→ TASK BRIEF: Search the entries for the word "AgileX" and copy each line that has it.
++++++++++
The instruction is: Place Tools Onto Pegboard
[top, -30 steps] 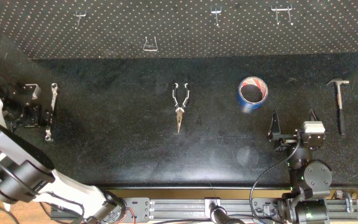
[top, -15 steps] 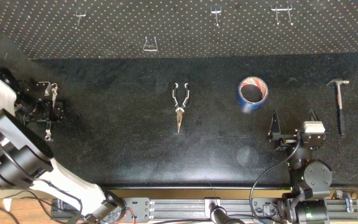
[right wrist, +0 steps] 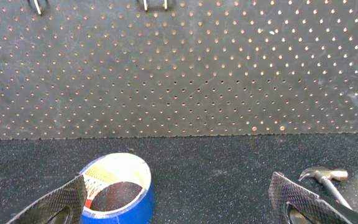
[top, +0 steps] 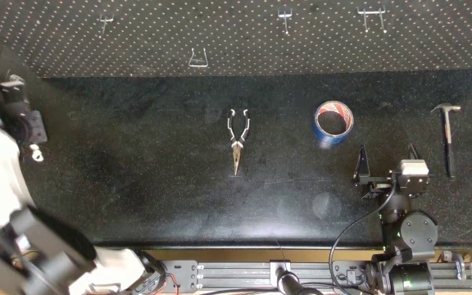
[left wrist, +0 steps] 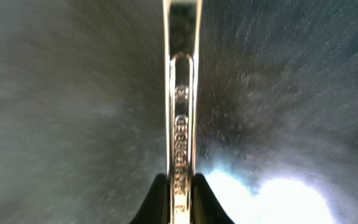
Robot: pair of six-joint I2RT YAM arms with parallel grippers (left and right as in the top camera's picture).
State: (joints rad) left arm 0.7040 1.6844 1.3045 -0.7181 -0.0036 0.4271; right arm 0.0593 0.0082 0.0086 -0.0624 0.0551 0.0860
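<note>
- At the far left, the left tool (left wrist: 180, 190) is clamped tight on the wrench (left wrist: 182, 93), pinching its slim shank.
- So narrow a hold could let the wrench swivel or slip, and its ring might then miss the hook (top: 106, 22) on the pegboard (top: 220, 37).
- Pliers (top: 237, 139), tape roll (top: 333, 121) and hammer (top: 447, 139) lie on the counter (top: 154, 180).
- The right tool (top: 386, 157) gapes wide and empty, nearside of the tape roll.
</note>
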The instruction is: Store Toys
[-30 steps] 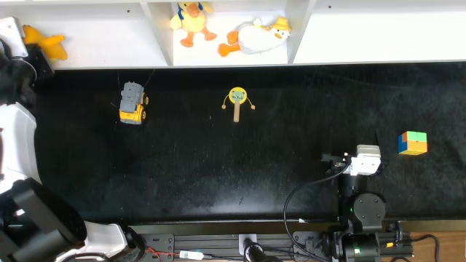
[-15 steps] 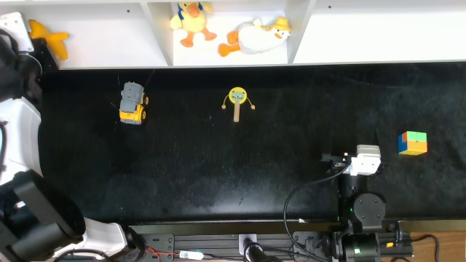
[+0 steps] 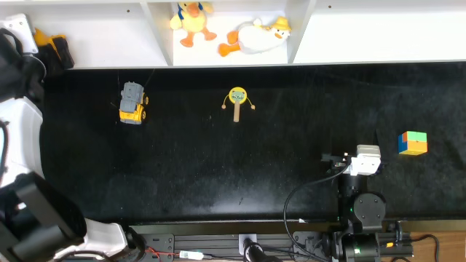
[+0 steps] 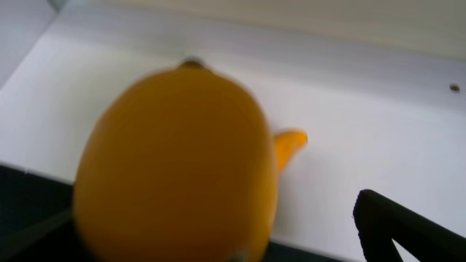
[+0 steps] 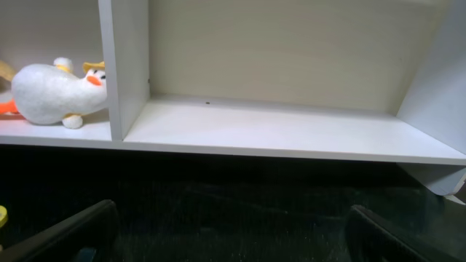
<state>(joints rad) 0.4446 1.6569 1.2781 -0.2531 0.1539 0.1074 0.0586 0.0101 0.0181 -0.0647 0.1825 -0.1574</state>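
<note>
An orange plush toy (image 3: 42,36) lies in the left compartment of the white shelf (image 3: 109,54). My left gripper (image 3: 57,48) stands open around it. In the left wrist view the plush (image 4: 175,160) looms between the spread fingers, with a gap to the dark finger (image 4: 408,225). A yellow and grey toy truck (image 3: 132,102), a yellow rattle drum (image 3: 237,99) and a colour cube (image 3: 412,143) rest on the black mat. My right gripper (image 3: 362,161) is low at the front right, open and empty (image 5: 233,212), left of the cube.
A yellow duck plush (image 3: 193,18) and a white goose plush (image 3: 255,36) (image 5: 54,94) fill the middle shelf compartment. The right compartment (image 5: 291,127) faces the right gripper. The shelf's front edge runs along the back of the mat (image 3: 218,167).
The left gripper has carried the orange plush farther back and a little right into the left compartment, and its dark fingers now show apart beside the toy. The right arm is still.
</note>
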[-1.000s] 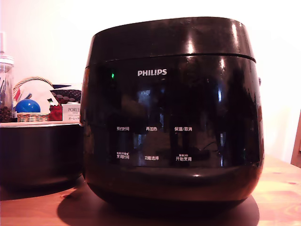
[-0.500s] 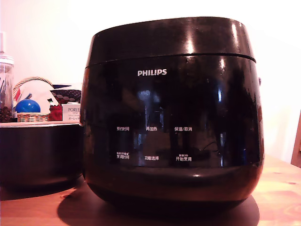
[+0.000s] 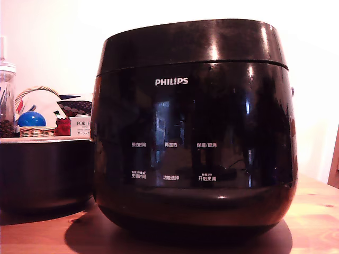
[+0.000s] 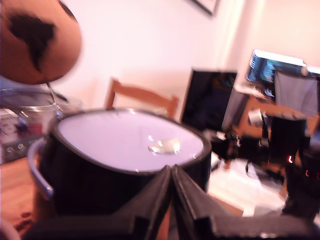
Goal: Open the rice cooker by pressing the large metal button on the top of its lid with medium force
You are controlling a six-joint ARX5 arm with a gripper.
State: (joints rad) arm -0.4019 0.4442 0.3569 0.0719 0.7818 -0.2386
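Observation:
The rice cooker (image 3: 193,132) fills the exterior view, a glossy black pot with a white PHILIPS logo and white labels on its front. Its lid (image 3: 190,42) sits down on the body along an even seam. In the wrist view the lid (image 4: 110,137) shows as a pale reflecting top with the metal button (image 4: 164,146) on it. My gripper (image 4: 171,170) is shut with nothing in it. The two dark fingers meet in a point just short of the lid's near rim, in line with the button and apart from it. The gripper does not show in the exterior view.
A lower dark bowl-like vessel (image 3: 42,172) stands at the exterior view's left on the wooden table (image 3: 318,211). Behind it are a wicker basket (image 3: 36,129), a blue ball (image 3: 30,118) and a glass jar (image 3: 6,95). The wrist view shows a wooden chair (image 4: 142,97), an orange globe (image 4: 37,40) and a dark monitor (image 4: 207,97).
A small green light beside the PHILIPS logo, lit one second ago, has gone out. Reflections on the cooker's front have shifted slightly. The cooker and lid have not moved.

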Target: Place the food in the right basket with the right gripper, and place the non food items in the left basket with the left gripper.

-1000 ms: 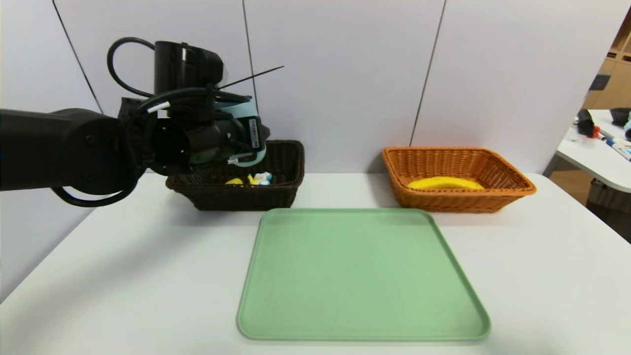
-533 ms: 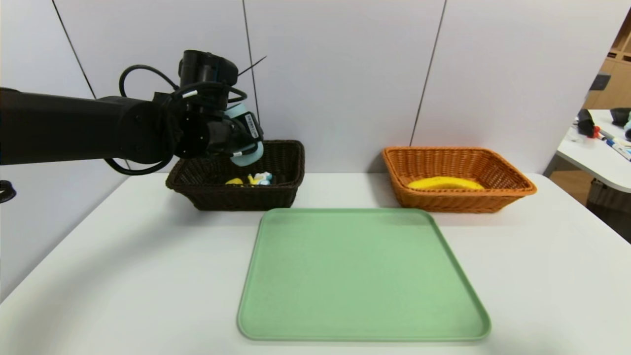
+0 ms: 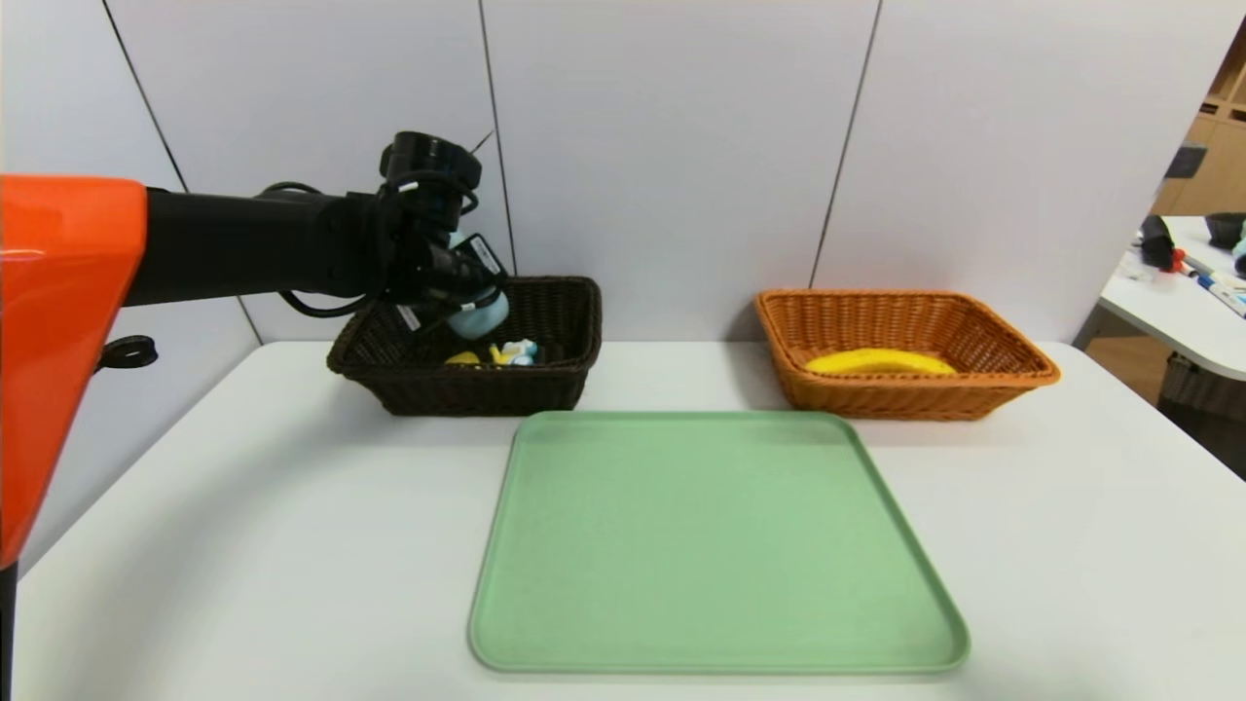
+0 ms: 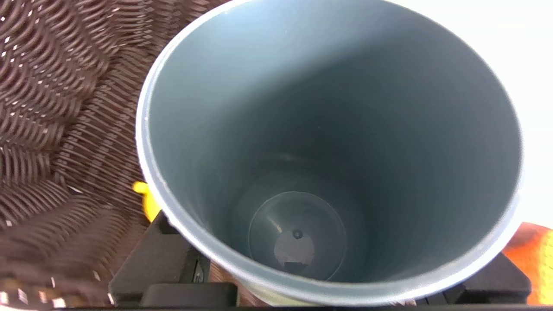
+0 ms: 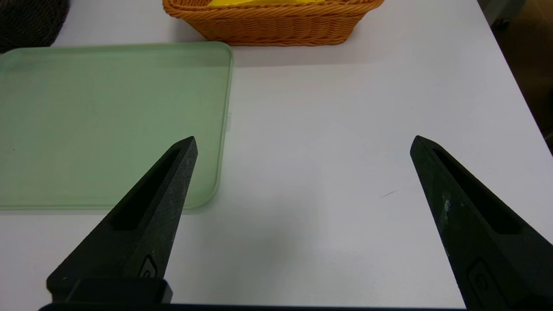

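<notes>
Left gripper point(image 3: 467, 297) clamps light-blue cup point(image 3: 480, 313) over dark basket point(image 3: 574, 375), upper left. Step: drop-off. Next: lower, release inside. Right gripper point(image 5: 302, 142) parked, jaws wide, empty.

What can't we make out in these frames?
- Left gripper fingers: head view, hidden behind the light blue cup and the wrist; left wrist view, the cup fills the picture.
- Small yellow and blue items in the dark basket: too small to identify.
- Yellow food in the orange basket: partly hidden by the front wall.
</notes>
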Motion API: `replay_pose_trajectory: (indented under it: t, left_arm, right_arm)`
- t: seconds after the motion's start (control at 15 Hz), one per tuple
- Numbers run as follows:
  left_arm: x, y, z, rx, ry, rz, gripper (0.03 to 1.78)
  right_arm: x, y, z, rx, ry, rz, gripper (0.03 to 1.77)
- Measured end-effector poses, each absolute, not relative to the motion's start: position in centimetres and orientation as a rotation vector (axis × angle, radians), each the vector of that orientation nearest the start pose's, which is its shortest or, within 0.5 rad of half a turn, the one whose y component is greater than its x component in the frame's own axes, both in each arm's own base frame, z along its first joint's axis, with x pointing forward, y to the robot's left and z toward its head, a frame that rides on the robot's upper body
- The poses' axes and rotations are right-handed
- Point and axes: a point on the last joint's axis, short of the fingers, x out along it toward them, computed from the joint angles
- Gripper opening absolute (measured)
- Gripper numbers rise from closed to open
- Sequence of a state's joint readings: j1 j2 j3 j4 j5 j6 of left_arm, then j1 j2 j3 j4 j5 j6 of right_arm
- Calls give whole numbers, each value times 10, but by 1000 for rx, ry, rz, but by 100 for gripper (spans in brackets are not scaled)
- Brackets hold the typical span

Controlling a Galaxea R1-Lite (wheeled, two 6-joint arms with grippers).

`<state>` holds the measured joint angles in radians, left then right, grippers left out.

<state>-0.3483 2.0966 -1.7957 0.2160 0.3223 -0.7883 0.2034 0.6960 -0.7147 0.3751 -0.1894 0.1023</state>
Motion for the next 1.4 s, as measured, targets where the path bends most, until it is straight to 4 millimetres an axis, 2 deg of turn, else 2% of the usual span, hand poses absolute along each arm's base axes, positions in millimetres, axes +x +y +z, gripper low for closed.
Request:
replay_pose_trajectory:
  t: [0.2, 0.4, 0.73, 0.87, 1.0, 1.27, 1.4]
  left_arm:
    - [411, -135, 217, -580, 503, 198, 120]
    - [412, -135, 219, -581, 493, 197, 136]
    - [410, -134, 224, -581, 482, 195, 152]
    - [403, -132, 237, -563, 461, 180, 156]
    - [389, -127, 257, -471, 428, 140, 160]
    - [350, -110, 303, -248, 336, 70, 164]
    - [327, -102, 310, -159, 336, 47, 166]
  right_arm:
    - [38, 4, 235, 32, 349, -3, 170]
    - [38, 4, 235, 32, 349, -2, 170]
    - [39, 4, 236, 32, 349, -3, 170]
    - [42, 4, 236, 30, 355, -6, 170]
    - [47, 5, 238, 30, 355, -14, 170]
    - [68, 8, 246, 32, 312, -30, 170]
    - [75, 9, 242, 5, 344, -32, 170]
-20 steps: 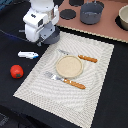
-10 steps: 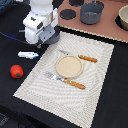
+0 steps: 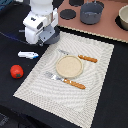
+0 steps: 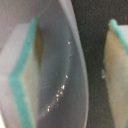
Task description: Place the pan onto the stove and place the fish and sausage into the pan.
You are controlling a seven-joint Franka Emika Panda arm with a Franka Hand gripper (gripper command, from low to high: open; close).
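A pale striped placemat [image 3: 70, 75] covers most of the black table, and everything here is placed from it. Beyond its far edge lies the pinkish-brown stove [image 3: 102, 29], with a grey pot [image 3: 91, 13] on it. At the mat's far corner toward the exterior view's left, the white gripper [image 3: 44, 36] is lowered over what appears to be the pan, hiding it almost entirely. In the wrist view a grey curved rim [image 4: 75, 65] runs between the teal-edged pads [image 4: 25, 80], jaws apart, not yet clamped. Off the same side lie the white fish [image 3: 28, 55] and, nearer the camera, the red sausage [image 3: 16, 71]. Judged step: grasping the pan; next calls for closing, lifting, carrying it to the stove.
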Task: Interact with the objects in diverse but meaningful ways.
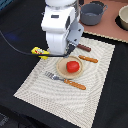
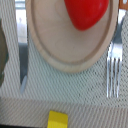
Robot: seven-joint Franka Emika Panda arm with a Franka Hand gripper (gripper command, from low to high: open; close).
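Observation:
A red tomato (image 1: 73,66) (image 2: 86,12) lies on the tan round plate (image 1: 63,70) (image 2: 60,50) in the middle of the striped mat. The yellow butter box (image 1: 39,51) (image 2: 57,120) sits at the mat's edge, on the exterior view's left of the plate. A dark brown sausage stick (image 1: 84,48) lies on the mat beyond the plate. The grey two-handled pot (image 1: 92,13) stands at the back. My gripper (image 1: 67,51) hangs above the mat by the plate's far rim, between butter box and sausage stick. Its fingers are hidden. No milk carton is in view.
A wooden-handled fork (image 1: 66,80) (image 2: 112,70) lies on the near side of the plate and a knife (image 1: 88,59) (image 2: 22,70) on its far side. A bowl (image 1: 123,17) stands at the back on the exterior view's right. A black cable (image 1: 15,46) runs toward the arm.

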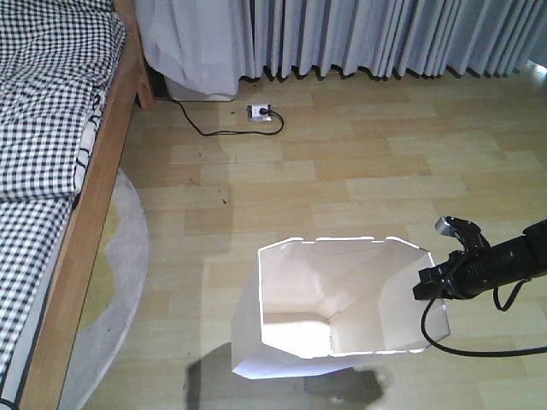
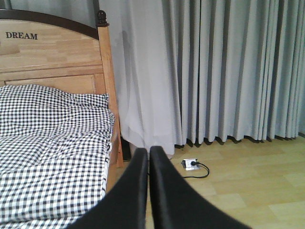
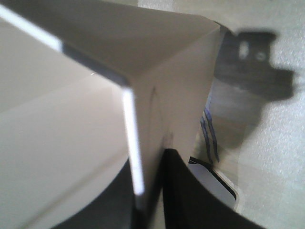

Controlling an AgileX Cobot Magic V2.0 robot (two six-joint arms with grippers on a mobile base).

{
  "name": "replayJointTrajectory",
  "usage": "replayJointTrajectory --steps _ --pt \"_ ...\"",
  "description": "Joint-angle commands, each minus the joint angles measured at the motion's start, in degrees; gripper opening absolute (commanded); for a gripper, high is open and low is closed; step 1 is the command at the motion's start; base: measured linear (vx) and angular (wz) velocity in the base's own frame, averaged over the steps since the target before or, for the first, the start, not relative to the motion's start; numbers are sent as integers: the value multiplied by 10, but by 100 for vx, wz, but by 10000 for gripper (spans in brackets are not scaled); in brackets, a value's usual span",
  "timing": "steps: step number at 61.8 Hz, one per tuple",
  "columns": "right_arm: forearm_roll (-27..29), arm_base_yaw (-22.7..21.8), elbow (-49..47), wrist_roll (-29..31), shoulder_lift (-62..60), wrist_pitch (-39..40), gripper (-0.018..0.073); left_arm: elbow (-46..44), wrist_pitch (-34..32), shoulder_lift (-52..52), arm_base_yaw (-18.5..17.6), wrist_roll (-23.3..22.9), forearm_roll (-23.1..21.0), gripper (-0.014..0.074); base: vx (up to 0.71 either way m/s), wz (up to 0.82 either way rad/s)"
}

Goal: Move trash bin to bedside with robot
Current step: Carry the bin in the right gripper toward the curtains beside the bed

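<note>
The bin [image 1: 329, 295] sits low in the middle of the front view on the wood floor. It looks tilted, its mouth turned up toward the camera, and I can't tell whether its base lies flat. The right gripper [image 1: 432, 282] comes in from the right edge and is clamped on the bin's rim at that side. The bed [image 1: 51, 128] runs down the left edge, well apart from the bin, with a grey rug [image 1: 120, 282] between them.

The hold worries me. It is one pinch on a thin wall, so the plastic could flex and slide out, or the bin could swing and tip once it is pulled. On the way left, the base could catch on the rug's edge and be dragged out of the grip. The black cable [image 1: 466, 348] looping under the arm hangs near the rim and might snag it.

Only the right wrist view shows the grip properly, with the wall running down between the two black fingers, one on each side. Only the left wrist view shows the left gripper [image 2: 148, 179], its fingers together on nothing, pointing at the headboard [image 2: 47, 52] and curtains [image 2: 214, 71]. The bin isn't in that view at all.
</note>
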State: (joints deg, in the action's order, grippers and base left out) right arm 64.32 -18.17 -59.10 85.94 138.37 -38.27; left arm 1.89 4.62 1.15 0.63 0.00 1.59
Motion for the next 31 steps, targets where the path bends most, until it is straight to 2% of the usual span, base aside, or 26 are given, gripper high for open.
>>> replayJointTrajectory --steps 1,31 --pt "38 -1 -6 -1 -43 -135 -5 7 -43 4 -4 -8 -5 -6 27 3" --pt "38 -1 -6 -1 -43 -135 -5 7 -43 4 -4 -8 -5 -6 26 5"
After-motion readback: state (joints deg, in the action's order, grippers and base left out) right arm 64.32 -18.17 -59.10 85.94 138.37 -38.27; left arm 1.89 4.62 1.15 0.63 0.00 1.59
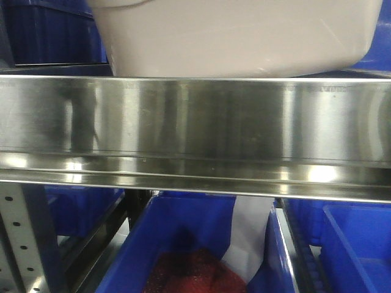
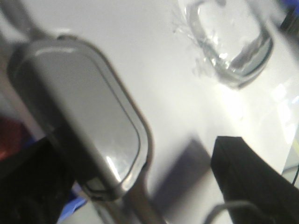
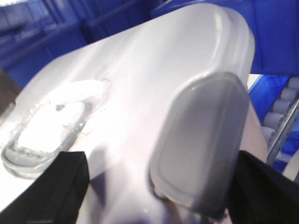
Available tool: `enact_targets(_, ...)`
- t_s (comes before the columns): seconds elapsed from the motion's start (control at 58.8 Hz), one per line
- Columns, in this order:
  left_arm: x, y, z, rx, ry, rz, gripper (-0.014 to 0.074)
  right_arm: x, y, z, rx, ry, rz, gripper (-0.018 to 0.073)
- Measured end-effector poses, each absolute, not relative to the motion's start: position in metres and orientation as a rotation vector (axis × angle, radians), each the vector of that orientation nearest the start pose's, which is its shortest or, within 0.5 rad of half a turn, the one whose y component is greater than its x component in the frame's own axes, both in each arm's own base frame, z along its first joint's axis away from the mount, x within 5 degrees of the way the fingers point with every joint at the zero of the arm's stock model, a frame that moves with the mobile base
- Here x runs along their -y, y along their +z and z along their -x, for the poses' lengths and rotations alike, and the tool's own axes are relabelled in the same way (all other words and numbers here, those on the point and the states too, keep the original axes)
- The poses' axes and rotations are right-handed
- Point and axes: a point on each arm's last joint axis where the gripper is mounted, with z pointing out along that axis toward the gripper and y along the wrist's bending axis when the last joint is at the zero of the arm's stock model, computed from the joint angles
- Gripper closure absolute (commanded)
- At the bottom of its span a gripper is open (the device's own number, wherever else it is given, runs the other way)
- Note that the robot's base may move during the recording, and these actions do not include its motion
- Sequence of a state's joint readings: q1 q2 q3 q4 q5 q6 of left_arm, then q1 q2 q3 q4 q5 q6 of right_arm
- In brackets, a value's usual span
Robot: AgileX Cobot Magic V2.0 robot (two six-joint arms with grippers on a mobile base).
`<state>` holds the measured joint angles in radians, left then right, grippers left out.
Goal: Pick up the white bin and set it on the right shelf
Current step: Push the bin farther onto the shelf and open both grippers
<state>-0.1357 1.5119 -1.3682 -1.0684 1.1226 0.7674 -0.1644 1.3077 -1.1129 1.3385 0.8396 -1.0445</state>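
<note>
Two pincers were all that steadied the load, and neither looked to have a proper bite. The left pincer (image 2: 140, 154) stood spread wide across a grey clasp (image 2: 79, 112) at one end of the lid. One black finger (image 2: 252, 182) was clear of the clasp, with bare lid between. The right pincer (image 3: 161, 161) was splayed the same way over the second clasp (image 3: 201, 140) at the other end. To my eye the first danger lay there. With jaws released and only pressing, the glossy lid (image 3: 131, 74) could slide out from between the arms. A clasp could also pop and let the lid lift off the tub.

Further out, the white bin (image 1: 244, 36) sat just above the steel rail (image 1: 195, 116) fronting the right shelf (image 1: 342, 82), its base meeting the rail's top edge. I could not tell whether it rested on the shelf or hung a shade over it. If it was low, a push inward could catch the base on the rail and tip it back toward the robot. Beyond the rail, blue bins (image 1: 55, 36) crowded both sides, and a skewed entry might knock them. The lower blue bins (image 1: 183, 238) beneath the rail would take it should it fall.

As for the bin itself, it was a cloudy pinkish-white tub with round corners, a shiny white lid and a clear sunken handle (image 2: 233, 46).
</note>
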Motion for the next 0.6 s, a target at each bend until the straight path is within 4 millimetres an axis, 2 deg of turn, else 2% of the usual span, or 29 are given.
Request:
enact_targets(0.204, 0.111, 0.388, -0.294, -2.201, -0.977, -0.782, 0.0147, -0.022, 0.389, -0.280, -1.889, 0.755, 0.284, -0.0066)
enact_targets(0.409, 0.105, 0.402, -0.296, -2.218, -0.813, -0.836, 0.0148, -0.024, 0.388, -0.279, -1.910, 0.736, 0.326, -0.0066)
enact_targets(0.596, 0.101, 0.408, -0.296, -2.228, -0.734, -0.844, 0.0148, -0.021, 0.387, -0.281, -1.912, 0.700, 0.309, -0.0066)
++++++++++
→ RESPONSE TO THE EXERCISE:
Controlling an AgileX Cobot Magic V2.0 robot (two six-joint arms with grippers on a mobile base).
Robot: AgileX Cobot Magic V2.0 robot (two six-joint arms with grippers on a mobile base).

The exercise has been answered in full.